Is China's Real Estate Market a Risk to the Global Economy? - "China's Housing Market Is Plagued by Massive Overcapacities"
Questions & AnswersThe rapid growth of the Chinese economy since the 1980s has driven up real estate prices in the People's Republic. In some of China's big cities, housing prices have seen annual double-digit growth ten years running. Now, however, the market is cooling off appreciably, with some markets falling as rapidly as those in the United States before the subprime mortgage crisis erupted in 2007. Is China's housing bubble about to burst threatening the still fragile global economy? According to the economist Oliver Lerbs, the situation is comparable to the one in th US, but there are also differences.
Chinese leaders spurred on urbanisation for years, boosting domestic spending and growth. Is the real estate and construction sector playing its intended role for China’s economy?
In the past years the real estate and construction sector has indeed been a decisive pillar of Chinese growth. For instance, new housing investment accounts today for some 15 per cent of output. Even for an emerging country like China, this percentage is worrisomely high. This is especially true because local municipal funding in China relies less on taxes and fees than on the sale of state land for new construction. Generally, real estate investments are not per se less productive than investments in machinery or patent development - they raise production capacity in the form of housing services - but right now it is doubtful whether further investment will yield a healthy real interest rate in the long run. In many places vacancy rates are already enormous - a clear sign of capital misallocation.
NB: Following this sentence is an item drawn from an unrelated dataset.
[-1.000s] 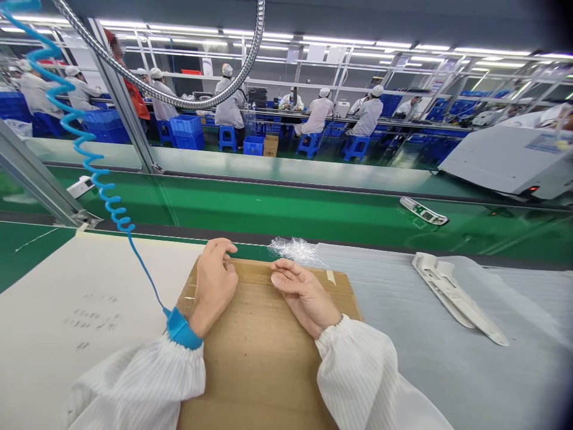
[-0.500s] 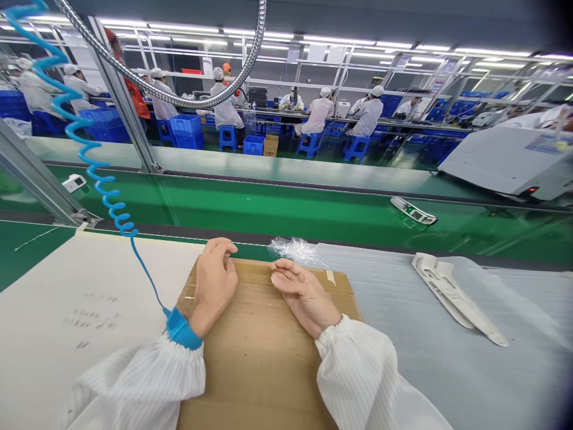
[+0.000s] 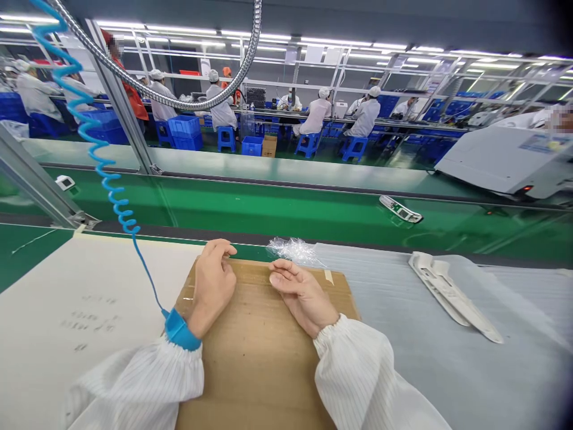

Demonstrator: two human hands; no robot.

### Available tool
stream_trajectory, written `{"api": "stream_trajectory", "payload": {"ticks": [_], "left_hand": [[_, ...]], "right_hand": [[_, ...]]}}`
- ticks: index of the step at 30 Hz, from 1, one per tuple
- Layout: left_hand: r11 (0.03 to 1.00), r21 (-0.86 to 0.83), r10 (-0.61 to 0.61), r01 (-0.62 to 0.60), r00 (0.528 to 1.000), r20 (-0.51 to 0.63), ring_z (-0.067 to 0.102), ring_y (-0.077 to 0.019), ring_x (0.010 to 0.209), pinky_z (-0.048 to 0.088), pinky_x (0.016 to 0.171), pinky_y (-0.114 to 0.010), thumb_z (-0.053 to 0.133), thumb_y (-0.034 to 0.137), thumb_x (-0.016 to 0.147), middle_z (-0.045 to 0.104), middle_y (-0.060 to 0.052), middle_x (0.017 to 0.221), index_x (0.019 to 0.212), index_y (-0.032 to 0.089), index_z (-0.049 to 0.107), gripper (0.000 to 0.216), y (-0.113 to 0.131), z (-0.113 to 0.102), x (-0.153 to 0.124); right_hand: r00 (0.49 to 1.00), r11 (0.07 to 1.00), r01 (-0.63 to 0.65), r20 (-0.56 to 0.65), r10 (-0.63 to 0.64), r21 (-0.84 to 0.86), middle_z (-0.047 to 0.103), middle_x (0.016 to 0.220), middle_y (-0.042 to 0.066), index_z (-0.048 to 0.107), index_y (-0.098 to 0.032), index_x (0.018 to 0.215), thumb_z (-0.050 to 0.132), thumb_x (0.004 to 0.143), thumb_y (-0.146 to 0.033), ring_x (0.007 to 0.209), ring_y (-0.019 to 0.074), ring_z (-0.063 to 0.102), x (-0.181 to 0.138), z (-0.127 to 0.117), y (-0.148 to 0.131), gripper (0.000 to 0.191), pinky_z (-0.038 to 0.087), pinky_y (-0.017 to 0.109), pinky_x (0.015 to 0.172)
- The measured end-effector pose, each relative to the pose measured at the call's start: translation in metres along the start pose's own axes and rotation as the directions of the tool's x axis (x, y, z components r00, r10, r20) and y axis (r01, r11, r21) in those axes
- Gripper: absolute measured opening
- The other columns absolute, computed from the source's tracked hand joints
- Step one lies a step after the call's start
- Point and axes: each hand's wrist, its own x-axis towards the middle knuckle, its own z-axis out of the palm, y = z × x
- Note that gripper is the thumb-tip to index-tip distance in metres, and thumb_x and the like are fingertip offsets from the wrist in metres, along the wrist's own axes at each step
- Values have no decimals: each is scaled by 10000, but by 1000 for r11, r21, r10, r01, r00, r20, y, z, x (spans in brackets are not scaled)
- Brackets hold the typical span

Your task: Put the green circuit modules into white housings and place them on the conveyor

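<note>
A brown cardboard sheet (image 3: 264, 364) lies in front of me, with both forearms over it. My left hand (image 3: 213, 280) rests at its far left part, fingers loosely bent and the thumb apart from them, holding nothing. A blue wrist strap (image 3: 181, 330) with a coiled blue cord (image 3: 110, 173) is round that wrist. Opposite it, my right hand (image 3: 302, 292) lies on its side near the far edge, half curled with the palm facing inward and nothing in it. Just beyond the right fingers is a crumpled bit of clear plastic (image 3: 293, 249).
White plastic shells (image 3: 452, 292) lie on foam sheeting (image 3: 380, 334) at right. Across runs a green conveyor belt (image 3: 268, 209) carrying an opened device housing (image 3: 400, 209) and a small white device (image 3: 65, 183). A metal flexible hose (image 3: 188, 104) hangs overhead. People sit working beyond.
The opened housing and the small white device have moved left along the conveyor belt. My hands keep the same pose on the cardboard; the view has shifted slightly.
</note>
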Motion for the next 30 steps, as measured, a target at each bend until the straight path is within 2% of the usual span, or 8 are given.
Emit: {"api": "stream_trajectory", "payload": {"ticks": [9, 11, 16, 20, 23, 30], "left_hand": [[996, -84, 6, -6, 1000, -4, 604, -127, 733, 539, 736, -284, 379, -52, 641, 644, -52, 1057, 835, 174, 610, 376, 4, -2, -1], [996, -86, 6, -7, 1000, -4, 612, -135, 753, 538, 733, -288, 381, -44, 651, 645, -57, 1059, 833, 174, 608, 364, 4, -2, -1], [996, -85, 5, -6, 1000, -20, 632, -186, 948, 539, 792, -313, 437, 1, 724, 638, -68, 1072, 820, 188, 622, 280, 5, -1, 0], [995, -100, -32, 31, 999, -8, 626, -157, 831, 530, 718, -290, 504, 46, 760, 633, -58, 1060, 802, 189, 610, 183, 7, -1, 0], [998, -55, -18, 18, 1000, -11, 604, -147, 777, 516, 722, -303, 514, 74, 798, 643, -47, 1047, 804, 191, 608, 151, 7, -2, 0], [999, -41, 20, -22, 999, -48, 626, -183, 917, 529, 821, -329, 431, 2, 768, 653, -72, 1051, 896, 178, 620, 287, 1, 1, 0]], "right_hand": [[1000, 1000, 0, -6, 0, 9, 698, 933, -10, 740, -201, 846, 930, 507, -138, 806, 80, 565, -2, 2, -1, 393, 443, 220, 862], [1000, 1000, 5, -5, -5, 8, 694, 930, -10, 740, -203, 843, 926, 516, -138, 803, 82, 562, -2, 2, -1, 381, 443, 225, 862], [1000, 1000, 14, 27, -14, -8, 688, 949, -9, 740, -209, 868, 904, 567, -134, 810, 85, 565, -1, -1, 1, 351, 438, 235, 878], [999, 1000, 16, 43, -16, -10, 689, 962, -10, 740, -214, 886, 899, 585, -132, 817, 87, 570, 1, -4, 2, 351, 435, 245, 900], [999, 1000, 12, 46, -11, -14, 688, 947, -12, 741, -215, 891, 897, 592, -131, 814, 88, 570, 1, -3, 1, 347, 438, 246, 896], [1000, 1000, 8, 11, -8, -5, 695, 947, -5, 735, -205, 863, 909, 555, -131, 815, 86, 568, -1, 0, -1, 361, 433, 243, 895]]}}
Land and housing in China’s metropolitan areas are becoming increasingly scarce, with sharp rises in prices. At the same time, entire satellite cities, newly built, remain empty. How do we account for this incongruity?
China's housing market is plagued by massive surplus. It is also very fragmented due to high transaction costs and greatly varying property values depending on location. Some settlements lack the infrastructure needed for a good living standard. The vacancy levels, however, do not always reflect a surfeit of supply, leading to lower prices. Many Chinese have invested in second homes and, banking on a near-term sale, have decided to keep them empty. Vacancy is also caused by China's institutionally weak rental market. Different experts have tried to estimate the number of vacancies but no one knows the exact figures.
Housing prices in China seem to be going the way of those in the U.S. shortly before the subprime mortgage crisis. Are the Chinese about to endure a similar collapse?
Unfortunately, homebuyers tend to project their experiences with past growth into the future. With the current housing surplus, however, we can hardly expect that real estate prices in China will continue to grow. A depressed housing market like the American one would have extremely negative effects on China's private spending and the domestic economy. But considerably less foreign capital went into leveraging real estate sales in China than was the case for the U.S. What’s more, the Chinese banking sector is strongly regulated. We have here after all two very different economic systems. In the event of a crisis, the Chinese central government would likely take quick and decisive action as the country's "lender of last resort". Nevertheless, we know from Japan that a housing bubble collapse can paralyze the economy for years even with massive state interventions in the banking sector.
How is the year shaping up for China's housing market, the economy, and the global economy in general?
According to our China Economic Panel (CEP), forecasts for housing prices in key regions are surprisingly optimistic, but overall economic growth is projected to slow. If politicians slacken their efforts to cure China's housing market ills, economic expectations will continue to dampen, particularly given China's enormous expansion of cement and steel production. Hanging in the balance are many jobs and, by extension, demand for foreign goods. Hence, a prolonged real estate malaise in China would negatively affect the global economy as well as its own.